A Short History of Tractors in Ukrainian
This International Arts production for BBC Radio 4 examines how cultural inheritance can curdle into prejudice. Marina Lewycka’s novel, set in Peterborough, is a comedy of manners wrapped around the immigrant experience — and this adaptation preserves its sharp edge.

Nadya and her sister Vira, daughters of Ukrainian immigrants, find themselves appalled when their widowed father, the eccentric 84-year-old Nikolai (a devotee of agricultural machinery, hence the title), falls for Valentyna — a voluptuous thirty-something newcomer with a taste for Western comforts and a visa about to expire.

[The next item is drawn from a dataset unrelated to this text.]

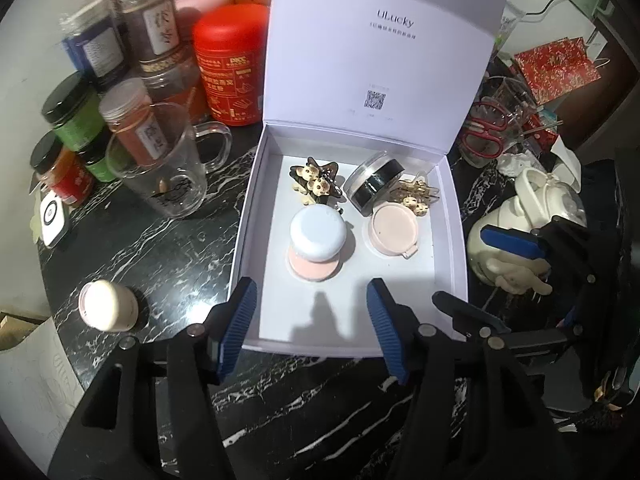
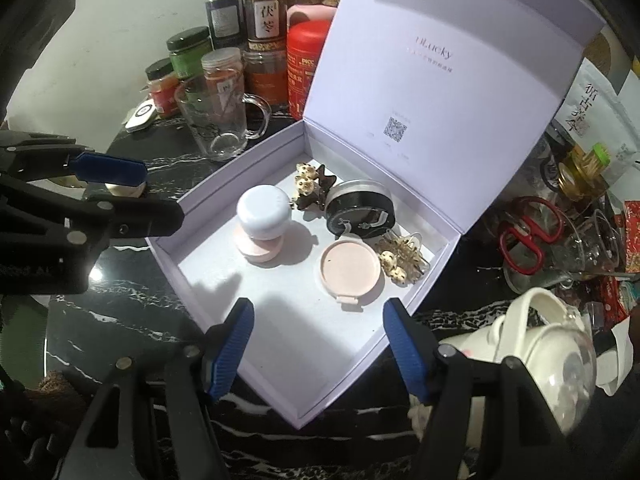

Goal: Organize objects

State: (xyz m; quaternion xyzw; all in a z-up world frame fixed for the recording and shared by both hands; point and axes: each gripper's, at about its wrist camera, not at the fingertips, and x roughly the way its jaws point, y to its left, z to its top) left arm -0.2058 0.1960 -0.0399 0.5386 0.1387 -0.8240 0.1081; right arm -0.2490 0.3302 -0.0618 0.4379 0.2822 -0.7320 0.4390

Their outrage quickly turns hypocritical. Having grown up enjoying the stability their parents sought, they now regard fresh arrivals with suspicion, even contempt. It’s a deft portrayal of second-generation metamorphosis: from the displaced to the gatekeepers, from the excluded to the excluders.

One of the play’s sharper jokes lies in its sound: Nadya’s impeccable BBC English colliding with Valentyna’s gloriously mangled syntax. At first, Valentyna seems the archetypal gold-digger, but the story steadily exposes her bruised humanity and the grim realities she’s fleeing. By the end, the sisters’ moral superiority feels far less secure — as does ours.

The Coat

This afternoon drama targets a very specific shortcoming in the modern immigrant experience: the fragility of goodwill. The drama presents a successful asylum seeker, a man of principle, who discovers that his new British friend harbours an unwelcome secret.

Toby Jones plays a pilot who, years earlier, had flown a deportation flight. In a subsequent act of charity, his wife donates a coat to a refugee charity, unaware it contains £300 he’d forgotten in a pocket. The beneficiary tracks him down to return the money, intent on purging his own guilt after using it himself instead of sharing it with his asylum-seeking friend. It doesn’t quite turn out that way. The story offers a nuanced take on partial redemption.

A Reduced Listening production in association with Phosphoros Theatre.

Stormy Applause

Adapted from Rotislav Dubinsky’s memoir of the Borodin Quartet, this drama begins in the Soviet Union of the 1950s. The musicians couldn’t hardly get a gig because they were Jewish. Stalin’s death in 1953 occurred on the same day as Prokofiev’s, whose music was censored and adjusted to meet ideological demands, and was the staging post for the musicains’ accceptability.

The quartet achieved formal recognition when two Jewish members were replaced by Russians. Dubinsky remained, celebrated by the regime, performing for dignitaries and representing Soviet musical excellence abroad. Yet he felt deeply compromised, forced to navigate anti-semitism, censorship, and political manipulation while maintaining a deep love of works by maestros like Prokofiev. His memoir reveals a constant tension between public acclaim and private despair.

The quartet’s story is another variation on the theme: belonging denied, then grudgingly granted, but only at the price of erasure and compromise.